Leila laughed, “That’s another question.  I get to ask one first.”  They arrived at the end of the portrait hallway and a large double door.  Leila grasped the handle and opened the door.  They entered into an enormous room filled with armor and weapons.  It looked like a museum.  Leila gestured at the room, “This is the Hastings collection of arms and armor.  It goes back to the battle…”
“Of Hastings?”
Leila smiled, “Of course.  I knew you would like this.  All the boys and I were completely entranced.  The girls, not so much.  Here, little Leila learned how different she was from the other girls.  I love this place.  I love to study and draw these pieces.  My family thought I would be an artist—I didn’t want to draw firearms, I wanted to design and make firearms.  If we get the time, I’ll show you where I shot my first pistol, and where I made my first pistol.  If they didn’t isolate me because of my mother and father, they did because I wasn’t a little girl like I was supposed to be.  I wanted to create things, and they all tried to keep me from it.”
“Why keep you from it?”
“That is another question.  I still haven’t asked my first one.  Look around all you like.  I could spend the entire holiday in this room.”  Leila released George’s hand.  She pulled herself up on an armor rack and sat on top.  She slouched slightly and kicked out her legs, “Here is my question.”

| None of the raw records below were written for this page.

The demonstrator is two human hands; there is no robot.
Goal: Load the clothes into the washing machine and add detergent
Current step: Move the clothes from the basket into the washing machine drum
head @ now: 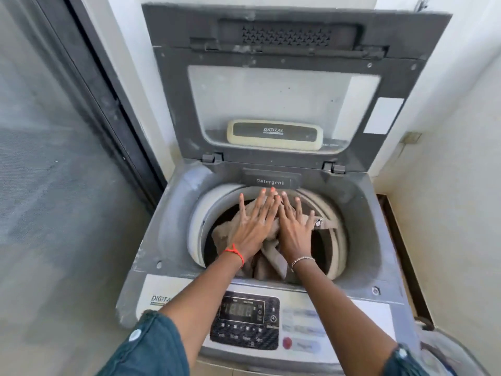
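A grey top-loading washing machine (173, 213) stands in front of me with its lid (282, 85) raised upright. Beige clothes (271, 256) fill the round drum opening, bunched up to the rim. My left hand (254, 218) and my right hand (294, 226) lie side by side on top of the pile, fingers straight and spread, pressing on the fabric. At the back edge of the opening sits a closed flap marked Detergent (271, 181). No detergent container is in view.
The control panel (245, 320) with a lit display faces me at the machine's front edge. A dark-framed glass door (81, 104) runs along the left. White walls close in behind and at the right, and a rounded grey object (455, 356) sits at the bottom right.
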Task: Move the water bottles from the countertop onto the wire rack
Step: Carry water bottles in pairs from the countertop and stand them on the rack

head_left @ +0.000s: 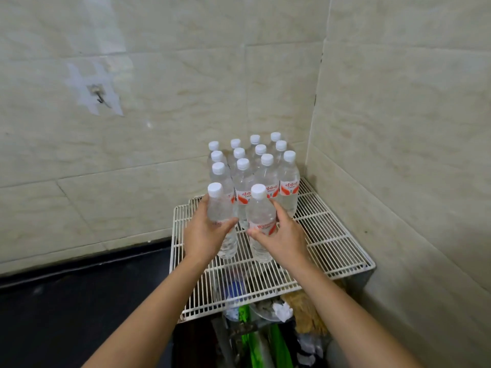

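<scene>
Left hand (206, 232) gripping clear white-capped plastic water bottle (221, 211); right hand (281, 235) gripping second bottle (260, 216), both standing on white wire rack (332, 243)

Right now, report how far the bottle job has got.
Done: twelve bottles stand packed at the back of the wire rack. In hand: the left hand grips one bottle and the right hand a second bottle, both upright in front of that block; whether they are set down is unclear. Left: release these two; the countertop in view shows no more bottles.

Fourteen water bottles (289, 187), one wire rack (332, 240)
</scene>
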Motion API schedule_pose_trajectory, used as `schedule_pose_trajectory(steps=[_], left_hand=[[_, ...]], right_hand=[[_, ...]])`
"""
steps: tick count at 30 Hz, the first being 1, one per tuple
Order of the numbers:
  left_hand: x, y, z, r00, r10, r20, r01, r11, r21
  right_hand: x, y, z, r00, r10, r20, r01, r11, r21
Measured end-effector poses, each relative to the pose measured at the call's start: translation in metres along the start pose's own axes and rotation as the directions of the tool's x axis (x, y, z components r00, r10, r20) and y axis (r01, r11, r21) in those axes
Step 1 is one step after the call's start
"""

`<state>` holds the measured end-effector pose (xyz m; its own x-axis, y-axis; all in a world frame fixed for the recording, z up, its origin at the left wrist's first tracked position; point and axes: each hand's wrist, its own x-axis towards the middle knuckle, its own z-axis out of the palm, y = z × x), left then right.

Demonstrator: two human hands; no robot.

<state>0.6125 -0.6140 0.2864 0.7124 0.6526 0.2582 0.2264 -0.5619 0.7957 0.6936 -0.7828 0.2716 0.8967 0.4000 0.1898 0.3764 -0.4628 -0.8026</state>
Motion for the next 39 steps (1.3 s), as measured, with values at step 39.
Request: schedule_pose_trajectory(steps=[39], left_hand=[[-0.025, -0.071, -0.023, 0.975, 0.111, 0.192, -0.197, 0.832, 0.518]], right_hand=[[0.003, 0.031, 0.049, 0.976, -0.217, -0.026, 0.201, 0.937, -0.287]])
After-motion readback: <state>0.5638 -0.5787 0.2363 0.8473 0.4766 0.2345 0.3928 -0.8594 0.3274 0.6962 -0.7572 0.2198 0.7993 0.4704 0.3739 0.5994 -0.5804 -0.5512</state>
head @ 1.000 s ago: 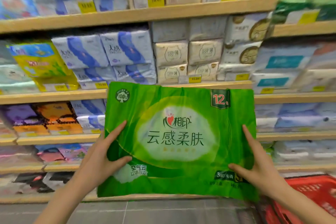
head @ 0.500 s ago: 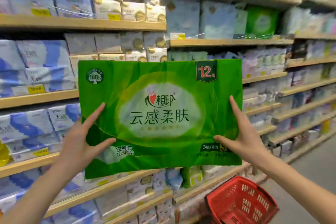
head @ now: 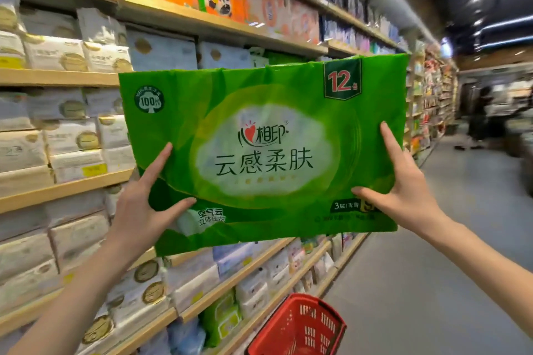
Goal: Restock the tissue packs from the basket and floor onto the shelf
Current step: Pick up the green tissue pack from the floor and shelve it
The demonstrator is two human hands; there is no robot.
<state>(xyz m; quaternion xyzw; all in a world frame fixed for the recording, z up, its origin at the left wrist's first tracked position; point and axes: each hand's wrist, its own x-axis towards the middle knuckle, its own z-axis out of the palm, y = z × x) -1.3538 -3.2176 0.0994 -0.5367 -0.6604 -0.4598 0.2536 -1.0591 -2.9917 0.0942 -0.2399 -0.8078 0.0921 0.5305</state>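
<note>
A large green tissue pack (head: 259, 150) with white Chinese lettering and a "12" badge is held up at chest height in front of the shelves. My left hand (head: 144, 204) grips its lower left edge, thumb across the front. My right hand (head: 403, 184) grips its lower right edge the same way. The pack hides part of the upper shelf (head: 219, 23) behind it, where a strip of green packaging (head: 277, 55) shows just above its top edge. The red basket (head: 297, 328) stands on the floor below the pack.
Wooden shelves (head: 57, 78) on the left carry white, blue and orange tissue packs at every level. The aisle floor (head: 432, 239) runs off to the right. A person (head: 478, 115) stands far down the aisle.
Both hands have lifted the green pack higher and carried it right along the aisle. The view has swung up and right; the basket now sits lower in the frame.
</note>
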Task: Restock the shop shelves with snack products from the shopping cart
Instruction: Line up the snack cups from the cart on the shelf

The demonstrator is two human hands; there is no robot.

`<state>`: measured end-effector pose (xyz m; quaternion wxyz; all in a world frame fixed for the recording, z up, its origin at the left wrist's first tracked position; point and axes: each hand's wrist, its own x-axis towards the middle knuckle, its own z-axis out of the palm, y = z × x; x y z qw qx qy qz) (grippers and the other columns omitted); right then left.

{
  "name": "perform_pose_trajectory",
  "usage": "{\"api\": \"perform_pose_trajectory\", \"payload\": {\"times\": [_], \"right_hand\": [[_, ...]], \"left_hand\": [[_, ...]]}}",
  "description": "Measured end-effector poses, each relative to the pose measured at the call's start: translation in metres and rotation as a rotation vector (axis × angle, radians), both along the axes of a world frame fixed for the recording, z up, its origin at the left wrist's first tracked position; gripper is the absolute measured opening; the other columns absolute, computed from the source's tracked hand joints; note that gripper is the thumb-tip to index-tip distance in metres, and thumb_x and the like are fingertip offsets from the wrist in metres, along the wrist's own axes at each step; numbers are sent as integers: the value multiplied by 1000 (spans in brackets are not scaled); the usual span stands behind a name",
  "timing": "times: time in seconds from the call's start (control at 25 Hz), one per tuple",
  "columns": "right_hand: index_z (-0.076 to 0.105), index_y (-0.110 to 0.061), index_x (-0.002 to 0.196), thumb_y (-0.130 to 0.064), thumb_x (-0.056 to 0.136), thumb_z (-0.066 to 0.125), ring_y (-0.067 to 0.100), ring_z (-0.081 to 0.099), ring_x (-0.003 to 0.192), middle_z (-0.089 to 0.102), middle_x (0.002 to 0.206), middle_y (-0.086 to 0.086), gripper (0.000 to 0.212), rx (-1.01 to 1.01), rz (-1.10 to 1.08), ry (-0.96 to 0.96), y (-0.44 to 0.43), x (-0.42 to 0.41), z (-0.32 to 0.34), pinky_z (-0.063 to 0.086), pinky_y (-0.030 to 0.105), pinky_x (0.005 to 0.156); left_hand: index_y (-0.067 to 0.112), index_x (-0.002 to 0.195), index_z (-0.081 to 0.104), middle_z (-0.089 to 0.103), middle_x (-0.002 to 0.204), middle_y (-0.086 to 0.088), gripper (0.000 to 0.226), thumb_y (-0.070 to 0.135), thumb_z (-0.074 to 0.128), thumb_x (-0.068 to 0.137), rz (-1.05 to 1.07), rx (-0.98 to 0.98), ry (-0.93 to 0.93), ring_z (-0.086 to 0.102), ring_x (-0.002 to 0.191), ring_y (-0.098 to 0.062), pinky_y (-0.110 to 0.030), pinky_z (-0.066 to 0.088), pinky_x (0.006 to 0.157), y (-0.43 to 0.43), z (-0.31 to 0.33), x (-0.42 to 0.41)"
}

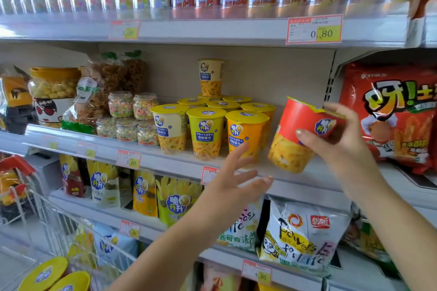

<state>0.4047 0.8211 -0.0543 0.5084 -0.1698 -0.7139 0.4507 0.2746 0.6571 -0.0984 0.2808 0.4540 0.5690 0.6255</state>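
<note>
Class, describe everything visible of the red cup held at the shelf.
The red cup is a tapered tub: red upper band with a blue logo, fries pictured below, yellow lid rim. It tilts, lid toward the upper right, over the shelf, right of the yellow cups. The right hand grips its upper part.

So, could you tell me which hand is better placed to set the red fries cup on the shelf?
The right hand: it grips the red fries cup, tilted, beside the bare spot on the shelf right of the orange fries cup. The left hand is open, holding nothing, at the shelf edge.
</note>
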Motion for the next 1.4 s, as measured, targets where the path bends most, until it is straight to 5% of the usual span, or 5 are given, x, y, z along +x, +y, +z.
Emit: {"api": "perform_pose_trajectory", "payload": {"times": [0.24, 0.44, 0.76, 1.0, 1.4], "right_hand": [[26, -39, 143, -23, 66, 87, 11, 59, 109, 45, 129, -10, 99, 76, -17, -408, 41, -13, -5, 48, 31, 92], [30, -37, 142, -35, 70, 81, 6, 56, 104, 49, 126, -10, 89, 62, 21, -361, 44, -18, -13, 45, 24, 82], [47, -59, 124, -91, 61, 54, 15, 44, 134, 47, 145, -11, 72, -152, 141, -144, 39, 0, -16, 34, 51, 112], [54, -15, 109, -23, 98, 40, 17, 57, 91, 57, 97, 6, 20, 559, -141, 213, -49, -22, -39, 48, 37, 78], [60, -31, 120, -27, 95, 54, 1, 54, 108, 58, 116, -12, 26, 731, 860, -777, -233, -223, -130, 37, 17, 89]], "left_hand": [[48, 143, 40, 52, 137, 21, 60, 33, 67, 92, 125, -44, -55, 56, 122, 2, -35, 48, 107, -10, -10, -14], [51, 139, 42, 55, 135, 20, 57, 32, 68, 92, 154, -62, -75, 63, 108, 5, -37, 48, 106, -14, -9, -18], [51, 132, 48, 57, 133, 19, 53, 31, 71, 89, 156, -82, -148, 67, 105, 1, -38, 49, 105, -25, -14, -21], [33, 127, 61, 66, 127, 8, 38, 15, 64, 94, 270, -143, -160, 68, 110, -9, -35, 56, 96, -78, -31, -62], [18, 105, 62, 61, 97, -2, 33, -12, 51, 95, 808, -407, -84, 60, 76, -13, -20, 43, 61, -305, -117, -168]]}}
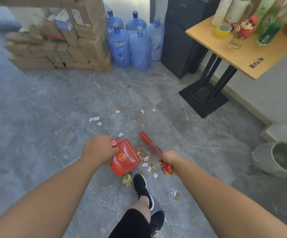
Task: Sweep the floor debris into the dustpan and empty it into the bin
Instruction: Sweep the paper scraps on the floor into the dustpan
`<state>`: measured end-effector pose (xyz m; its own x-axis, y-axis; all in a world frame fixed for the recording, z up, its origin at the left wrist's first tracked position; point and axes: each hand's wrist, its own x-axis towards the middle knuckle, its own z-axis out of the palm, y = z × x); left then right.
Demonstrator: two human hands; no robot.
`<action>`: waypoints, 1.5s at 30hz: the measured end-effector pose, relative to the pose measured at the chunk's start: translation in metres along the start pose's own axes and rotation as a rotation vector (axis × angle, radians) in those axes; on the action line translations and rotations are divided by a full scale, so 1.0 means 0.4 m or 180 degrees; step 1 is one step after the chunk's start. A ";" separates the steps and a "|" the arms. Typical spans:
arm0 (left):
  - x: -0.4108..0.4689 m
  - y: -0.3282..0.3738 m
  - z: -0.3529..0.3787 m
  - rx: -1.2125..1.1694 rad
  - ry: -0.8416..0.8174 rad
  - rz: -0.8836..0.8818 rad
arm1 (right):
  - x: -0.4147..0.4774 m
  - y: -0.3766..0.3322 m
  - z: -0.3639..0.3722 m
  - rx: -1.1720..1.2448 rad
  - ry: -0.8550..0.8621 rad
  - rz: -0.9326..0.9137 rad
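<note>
The dustpan [124, 158] sat on the grey tiled floor [44, 109]. Its handle pointed to the far left and its open mouth faced right. The left hand [99, 149] gripped the handle end with the fingers curled fully round it, and the pan body lay just right of and nearer than that hand.

The brush [148, 142] had its long axis running from far left to near right. The right hand [167, 162] was closed round the near end of its handle, so the brush head lay beyond and left of that hand. The bristles were blurred, and contact with the floor could not be confirmed.

A pile of debris [146, 159], paper scraps and brown fragments, lay between the pan mouth and the brush, just beside the mouth. Loose scraps [96, 118] lay farther out on the floor. A yellowish clump [127, 179] lay near the pan's near corner, beside a black shoe [142, 187].

The bin [283, 157] lay on its side at the right, well apart from the brush, with its opening facing the camera.
</note>
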<state>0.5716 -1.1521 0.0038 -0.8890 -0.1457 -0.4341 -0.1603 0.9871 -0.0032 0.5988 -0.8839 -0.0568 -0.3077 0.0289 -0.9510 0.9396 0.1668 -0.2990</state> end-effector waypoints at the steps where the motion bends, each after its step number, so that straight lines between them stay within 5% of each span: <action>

George started to examine the weapons in the room, “Go ahead.”
“How do you know my Grandfather, Aleksandr Diakonov?”
George carefully studied a flintlock, “I really can’t tell you.”
Leila pouted, “You can’t ruin the game so soon.”
“It isn’t a game if it includes my work.”
“Yeah, I guessed that it was the work…the only other questions I have are ones I know you won’t answer.  Plus, I get the feeling that you really don’t want to play my game.”
George moved on to another ancient weapon, “I’ll ask you another question while you think of one.”
Leila squinted her eyes and moved her head to one side then the other, “I guess...if it continues the game.”
George didn’t look at her, “What’s with you and Lindy Long.”
Leila hissed.
George glanced at her.
Leila kicked her feet harder, “Lindy runs the armory—you know that.”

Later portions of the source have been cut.